How to choose a fishing line
Walk in to any fishing tackle store and you’ll be met with a variety of fishing lines, each with different characteristics and applications. From nylon based monofilaments to fluoro carbon, braided lines to dacron – what are they and how are they used? Add to the mix a range of specialty lines including fly lines and lead core lines and it becomes apparent that there is a multitude of lines for a variety of general and specialised fishing situations.
The humble fishing line that most people know and love is monofilament line which is simply a technical term to describe a single strand of nylon. Nylon based polymers are melted then extruded through tiny holes to create line of different thickness and strength. The flexibility of mono makes it relatively good for tying most knots and easy to cast. Mono will generally stretch before breaking and this stretchiness can help cushion any shock transmitted when casting or fighting a fish. It comes in a variety of colours from a transparent clear to high visibility fluorescent pinks and greens making it suitable for a wide range of applications. Mono lines are relatively cheap to buy and easy to use making them a good all round option for broad general purpose use.

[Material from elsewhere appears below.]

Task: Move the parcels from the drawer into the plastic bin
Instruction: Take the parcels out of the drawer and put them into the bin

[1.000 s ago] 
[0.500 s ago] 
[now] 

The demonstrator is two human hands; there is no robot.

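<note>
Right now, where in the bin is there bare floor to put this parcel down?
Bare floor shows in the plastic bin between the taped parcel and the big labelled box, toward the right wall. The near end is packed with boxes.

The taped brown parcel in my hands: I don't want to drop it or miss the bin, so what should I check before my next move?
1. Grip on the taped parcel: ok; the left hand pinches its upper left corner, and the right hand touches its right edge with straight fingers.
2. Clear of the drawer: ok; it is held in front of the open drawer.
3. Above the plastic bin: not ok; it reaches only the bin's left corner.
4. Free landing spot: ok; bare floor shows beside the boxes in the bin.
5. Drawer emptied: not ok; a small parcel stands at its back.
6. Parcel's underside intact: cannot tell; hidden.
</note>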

Fluorocarbon lines look very similar to monofilament lines with a few distinct advantages. Fluorocarbon has a harder outer surface so is more abrasion resistant, it is also denser and heavier than mono so it sinks which helps to minimise slack line. The hard outer coating however does make it more difficult to tie knots in than mono. Fluorocarbon also has a lower optical density or refractive index than monofilament lines, closer to that of water, which makes fluorocarbon arguably less visible under water. It is however more expensive than monofilament and is therefore often used as a trace or leader material.

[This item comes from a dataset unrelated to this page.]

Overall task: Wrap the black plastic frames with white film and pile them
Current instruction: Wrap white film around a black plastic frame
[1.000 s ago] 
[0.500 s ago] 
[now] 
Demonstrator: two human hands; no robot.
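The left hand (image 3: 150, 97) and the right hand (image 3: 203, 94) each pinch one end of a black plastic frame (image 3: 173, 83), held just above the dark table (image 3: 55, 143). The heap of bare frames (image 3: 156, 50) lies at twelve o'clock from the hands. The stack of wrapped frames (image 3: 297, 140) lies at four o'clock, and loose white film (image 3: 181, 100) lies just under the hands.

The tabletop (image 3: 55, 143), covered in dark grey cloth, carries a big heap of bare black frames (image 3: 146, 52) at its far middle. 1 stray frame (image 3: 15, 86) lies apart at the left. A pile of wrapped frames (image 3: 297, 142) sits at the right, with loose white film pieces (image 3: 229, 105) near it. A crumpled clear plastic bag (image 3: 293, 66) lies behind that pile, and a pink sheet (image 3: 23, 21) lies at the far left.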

The super line market has flourished over the past two decades with braided lines now common place on many fishing reels. A distinction needs to be made between true braided line and fused lines. Fused lines are typically thermally bonded strands of polyethylene fibre versus braided lines which are strands of polyethylene braided together in the same way that rope is braided. The process of fusing fibres results in a stiffer line on average than braiding making fused lines more manageable in lighter line classes. The key advantage of any form of “braid” is the strength, as it is far stronger than monofilament nylon so you can use a much thinner braided line than the equivalent monofilament. This allows you to get more line onto your reel and obtain longer casts as it travels through the air easier than the thicker mono. The lessened resistance also reduces drag in the water meaning you can use less weight to get to the bottom than if you were using thicker mono. Finally, braided lines offer almost zero stretch resulting in optimal contact with the fish and improved sensitivity as bites and bumps are transmitted through the line. There are downsides however with braid being markedly more expensive than cheaper monofilament lines, braid having inferior abrasion resistance and being more difficult to tie knots with. Specialty hollow braided lines and Dacron are worth mentioning and are often used when knotless connections are required. With hollow braids, monofilament can be spliced into the hollow core, creating a seamless connection based on friction – look up “Chinese finger trap” and you’ll get the idea on how hollow braid and Dacron tightens over a mono leader.